Favorite Ideas
- Metals can be made softer with heat or harder with hammering. They can be alloyed with other materials with various techniques for more customization. One example is how steel becomes self-repairing (rather than rusting) and tasteless when combined with chromium. This makes it an ideal material for cutlery.
- Paper is produced when wood pulp from trees is chemically bleached. It can then be treated with other chemicals and bonders to give it unique properties, such as a specific depth for ink to soak in or the ability to react with silver to produce photos. Though digital means of doing things are slowly replacing paper, it remains in use today because of its sentimentality in activities like handwriting or reading a book.
- Concrete, frequently used in buildings, is a mix of water and rock that can crack under weight or with the natural expanding and contraction of buildings. It can be made stronger when mixed with steel but then becomes prone to rust. New innovations to concrete include using bacteria to make it a self-repairing material resistant to rust.
- Chocolate is a well-loved, aromatic confection.

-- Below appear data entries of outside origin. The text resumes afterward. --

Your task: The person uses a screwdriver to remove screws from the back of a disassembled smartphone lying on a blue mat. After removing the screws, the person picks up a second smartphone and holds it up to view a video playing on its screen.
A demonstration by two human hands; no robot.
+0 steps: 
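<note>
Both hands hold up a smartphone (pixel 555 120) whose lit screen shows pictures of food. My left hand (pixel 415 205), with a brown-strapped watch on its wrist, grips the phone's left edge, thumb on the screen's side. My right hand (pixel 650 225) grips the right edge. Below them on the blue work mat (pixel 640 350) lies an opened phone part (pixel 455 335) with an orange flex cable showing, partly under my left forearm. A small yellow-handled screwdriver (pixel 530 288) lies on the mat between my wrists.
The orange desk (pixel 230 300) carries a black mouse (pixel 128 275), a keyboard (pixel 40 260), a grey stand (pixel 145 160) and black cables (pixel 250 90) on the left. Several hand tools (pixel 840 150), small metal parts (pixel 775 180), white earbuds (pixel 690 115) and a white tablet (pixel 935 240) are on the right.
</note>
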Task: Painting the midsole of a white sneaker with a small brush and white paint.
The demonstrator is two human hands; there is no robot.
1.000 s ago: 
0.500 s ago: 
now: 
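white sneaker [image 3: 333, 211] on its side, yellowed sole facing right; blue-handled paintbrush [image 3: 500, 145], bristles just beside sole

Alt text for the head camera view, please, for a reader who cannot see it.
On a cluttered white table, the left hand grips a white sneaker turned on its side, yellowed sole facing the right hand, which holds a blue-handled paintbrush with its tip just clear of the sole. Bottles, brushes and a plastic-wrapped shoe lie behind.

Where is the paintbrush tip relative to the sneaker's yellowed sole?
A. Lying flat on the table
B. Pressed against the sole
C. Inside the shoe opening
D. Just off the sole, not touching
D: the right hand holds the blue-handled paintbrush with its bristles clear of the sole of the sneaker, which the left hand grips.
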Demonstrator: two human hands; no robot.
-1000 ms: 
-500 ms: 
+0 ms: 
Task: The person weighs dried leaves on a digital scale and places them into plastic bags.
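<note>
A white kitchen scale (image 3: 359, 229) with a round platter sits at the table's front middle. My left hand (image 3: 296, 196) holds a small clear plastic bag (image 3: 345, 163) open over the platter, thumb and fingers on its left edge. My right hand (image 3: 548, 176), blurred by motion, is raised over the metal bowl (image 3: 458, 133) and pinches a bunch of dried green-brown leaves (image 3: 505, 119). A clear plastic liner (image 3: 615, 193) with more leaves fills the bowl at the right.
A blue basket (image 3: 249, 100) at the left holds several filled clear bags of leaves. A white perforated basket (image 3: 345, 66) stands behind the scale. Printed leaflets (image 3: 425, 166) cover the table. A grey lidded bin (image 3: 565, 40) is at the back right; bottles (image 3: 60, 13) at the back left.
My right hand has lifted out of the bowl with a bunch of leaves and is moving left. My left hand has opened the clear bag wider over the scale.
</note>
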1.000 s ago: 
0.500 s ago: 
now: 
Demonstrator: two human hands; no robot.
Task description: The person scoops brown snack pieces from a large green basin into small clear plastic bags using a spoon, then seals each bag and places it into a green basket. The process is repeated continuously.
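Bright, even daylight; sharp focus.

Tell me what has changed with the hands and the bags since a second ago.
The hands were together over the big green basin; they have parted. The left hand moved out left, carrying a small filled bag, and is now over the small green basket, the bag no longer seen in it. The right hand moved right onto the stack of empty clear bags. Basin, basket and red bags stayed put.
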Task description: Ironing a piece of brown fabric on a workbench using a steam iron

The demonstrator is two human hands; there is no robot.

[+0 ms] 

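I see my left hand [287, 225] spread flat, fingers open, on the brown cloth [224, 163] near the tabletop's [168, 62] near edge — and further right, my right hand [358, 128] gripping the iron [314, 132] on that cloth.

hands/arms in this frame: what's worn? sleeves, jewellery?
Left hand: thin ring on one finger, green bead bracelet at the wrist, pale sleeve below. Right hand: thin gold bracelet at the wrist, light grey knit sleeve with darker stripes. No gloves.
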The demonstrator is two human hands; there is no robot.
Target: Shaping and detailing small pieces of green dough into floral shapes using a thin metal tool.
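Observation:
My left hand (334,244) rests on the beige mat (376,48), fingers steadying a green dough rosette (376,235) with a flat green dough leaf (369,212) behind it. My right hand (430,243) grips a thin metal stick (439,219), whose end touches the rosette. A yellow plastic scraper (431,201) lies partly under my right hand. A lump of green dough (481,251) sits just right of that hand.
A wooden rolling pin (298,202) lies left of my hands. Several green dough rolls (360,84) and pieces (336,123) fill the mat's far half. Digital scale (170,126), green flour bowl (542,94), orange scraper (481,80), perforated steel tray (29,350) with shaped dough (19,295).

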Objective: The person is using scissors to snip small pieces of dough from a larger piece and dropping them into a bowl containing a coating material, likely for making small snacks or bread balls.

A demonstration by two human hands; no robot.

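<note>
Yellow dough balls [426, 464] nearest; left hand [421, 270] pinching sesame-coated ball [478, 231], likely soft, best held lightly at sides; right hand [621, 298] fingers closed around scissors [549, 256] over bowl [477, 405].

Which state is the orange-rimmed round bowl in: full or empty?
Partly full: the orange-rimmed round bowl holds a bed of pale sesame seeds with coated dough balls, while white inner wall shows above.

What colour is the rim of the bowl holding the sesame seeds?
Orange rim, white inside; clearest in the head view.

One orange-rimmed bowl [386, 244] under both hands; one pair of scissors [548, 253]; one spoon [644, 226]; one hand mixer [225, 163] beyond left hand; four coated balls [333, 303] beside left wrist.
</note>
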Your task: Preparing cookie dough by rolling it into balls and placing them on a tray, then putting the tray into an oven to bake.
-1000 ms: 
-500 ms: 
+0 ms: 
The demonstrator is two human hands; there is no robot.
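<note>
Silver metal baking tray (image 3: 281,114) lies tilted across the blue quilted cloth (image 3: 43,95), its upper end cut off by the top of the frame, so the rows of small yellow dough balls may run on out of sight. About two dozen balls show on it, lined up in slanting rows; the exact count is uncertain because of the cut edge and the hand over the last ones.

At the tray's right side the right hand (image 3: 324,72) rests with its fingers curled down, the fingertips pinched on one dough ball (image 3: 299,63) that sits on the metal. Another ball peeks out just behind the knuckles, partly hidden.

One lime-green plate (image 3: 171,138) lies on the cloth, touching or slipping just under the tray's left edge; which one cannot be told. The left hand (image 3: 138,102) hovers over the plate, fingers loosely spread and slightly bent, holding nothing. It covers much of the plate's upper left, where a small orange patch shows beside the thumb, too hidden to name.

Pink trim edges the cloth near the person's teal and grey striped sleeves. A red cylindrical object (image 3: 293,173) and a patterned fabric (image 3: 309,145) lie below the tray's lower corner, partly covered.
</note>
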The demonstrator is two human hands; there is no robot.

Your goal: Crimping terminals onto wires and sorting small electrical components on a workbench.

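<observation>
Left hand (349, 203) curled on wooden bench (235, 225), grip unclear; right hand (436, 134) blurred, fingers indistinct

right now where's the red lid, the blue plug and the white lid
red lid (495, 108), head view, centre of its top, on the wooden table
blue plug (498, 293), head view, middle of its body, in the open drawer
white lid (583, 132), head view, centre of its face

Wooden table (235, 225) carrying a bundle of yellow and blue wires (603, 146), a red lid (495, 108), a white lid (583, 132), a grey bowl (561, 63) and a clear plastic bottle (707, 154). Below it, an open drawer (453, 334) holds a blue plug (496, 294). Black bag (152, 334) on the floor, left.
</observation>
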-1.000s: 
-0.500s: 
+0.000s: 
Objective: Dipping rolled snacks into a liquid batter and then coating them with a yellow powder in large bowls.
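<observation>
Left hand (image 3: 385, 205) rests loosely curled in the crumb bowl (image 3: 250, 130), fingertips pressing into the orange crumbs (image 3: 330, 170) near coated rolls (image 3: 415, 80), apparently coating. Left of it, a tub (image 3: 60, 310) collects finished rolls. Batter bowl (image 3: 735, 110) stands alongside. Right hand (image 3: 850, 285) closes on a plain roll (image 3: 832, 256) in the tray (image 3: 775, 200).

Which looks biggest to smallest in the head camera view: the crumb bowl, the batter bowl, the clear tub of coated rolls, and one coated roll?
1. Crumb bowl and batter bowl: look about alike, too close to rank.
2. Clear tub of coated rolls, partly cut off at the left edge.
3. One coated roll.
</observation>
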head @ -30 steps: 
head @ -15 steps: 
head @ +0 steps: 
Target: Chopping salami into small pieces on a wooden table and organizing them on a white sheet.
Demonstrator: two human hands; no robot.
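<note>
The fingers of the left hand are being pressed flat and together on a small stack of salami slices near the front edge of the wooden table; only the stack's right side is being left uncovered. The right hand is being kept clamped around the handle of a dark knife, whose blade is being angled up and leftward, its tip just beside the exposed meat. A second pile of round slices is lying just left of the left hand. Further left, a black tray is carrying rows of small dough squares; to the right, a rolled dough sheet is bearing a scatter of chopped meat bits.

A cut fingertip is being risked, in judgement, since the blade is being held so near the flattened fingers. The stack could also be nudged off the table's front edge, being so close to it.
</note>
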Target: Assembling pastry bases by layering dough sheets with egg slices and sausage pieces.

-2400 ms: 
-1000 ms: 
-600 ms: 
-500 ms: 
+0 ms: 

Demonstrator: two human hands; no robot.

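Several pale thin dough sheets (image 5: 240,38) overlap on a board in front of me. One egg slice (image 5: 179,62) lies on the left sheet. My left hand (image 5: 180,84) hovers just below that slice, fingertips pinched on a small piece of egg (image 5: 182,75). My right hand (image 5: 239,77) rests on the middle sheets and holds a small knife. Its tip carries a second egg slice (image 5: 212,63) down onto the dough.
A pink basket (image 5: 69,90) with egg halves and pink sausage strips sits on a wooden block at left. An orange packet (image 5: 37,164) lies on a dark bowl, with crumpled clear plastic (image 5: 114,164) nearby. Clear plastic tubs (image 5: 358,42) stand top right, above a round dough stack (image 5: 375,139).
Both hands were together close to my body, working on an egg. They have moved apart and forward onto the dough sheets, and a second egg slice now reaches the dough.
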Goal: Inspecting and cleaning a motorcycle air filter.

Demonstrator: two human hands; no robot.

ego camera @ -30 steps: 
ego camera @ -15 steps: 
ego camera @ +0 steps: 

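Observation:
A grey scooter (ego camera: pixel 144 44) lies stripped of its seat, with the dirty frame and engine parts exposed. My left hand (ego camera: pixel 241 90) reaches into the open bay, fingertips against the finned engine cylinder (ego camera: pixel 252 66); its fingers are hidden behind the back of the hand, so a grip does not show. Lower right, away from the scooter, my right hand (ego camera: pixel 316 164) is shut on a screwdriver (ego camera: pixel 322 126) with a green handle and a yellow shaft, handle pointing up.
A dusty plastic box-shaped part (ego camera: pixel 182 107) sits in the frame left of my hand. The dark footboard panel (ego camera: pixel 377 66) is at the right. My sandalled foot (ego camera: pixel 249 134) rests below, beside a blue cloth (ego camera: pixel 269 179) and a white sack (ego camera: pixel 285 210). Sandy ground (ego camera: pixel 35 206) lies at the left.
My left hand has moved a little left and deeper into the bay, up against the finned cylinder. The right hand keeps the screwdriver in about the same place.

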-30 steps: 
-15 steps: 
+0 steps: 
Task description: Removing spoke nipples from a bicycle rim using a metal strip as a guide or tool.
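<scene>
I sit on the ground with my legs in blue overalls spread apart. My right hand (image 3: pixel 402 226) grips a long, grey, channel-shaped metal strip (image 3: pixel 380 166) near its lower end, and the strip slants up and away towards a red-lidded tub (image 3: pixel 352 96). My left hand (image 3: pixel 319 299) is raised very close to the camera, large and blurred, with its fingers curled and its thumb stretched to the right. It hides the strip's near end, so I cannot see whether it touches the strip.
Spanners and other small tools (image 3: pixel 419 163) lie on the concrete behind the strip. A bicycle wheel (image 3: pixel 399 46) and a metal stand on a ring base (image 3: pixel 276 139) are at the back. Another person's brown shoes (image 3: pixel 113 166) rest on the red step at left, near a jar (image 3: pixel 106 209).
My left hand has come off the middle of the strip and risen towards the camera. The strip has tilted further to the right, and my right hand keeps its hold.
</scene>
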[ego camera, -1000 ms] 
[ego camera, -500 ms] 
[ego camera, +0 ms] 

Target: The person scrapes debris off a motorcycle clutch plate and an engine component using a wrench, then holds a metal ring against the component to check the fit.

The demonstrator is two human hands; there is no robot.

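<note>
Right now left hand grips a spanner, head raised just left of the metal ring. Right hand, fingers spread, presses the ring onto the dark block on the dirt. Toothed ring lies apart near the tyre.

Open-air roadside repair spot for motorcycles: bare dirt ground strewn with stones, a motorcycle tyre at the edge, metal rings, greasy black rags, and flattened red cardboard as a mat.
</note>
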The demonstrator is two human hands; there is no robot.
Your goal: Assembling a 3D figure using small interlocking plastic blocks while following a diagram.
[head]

Its flavor is largely determined by how cacoa nuts, harvested from cocoa pods, ferment in the sun before being mixed with milk, sugar, and other ingredients. It can be mixed differently for different purposes, such as cooking, coating ice cream, or eating on its own.
- Silica aerogel is a material with a sky blue hue because it reflects light similarly to how the atmosphere does. Though it is the lightest material known, it is incredibly heat resistant. Placing it between a flame and a flower will prevent the petals from burning. NASA uses the material to capture space material.
- Plastics may be one of the most versatile materials. Its invention fueled a materialistic shift in society and a new way of preserving bodies after death.
- In some places of the world, near-perfect glass is created when lightning strikes white sand deserts. Most sand contains impurities, which must be filtered out before the quartz can be heated to become glass.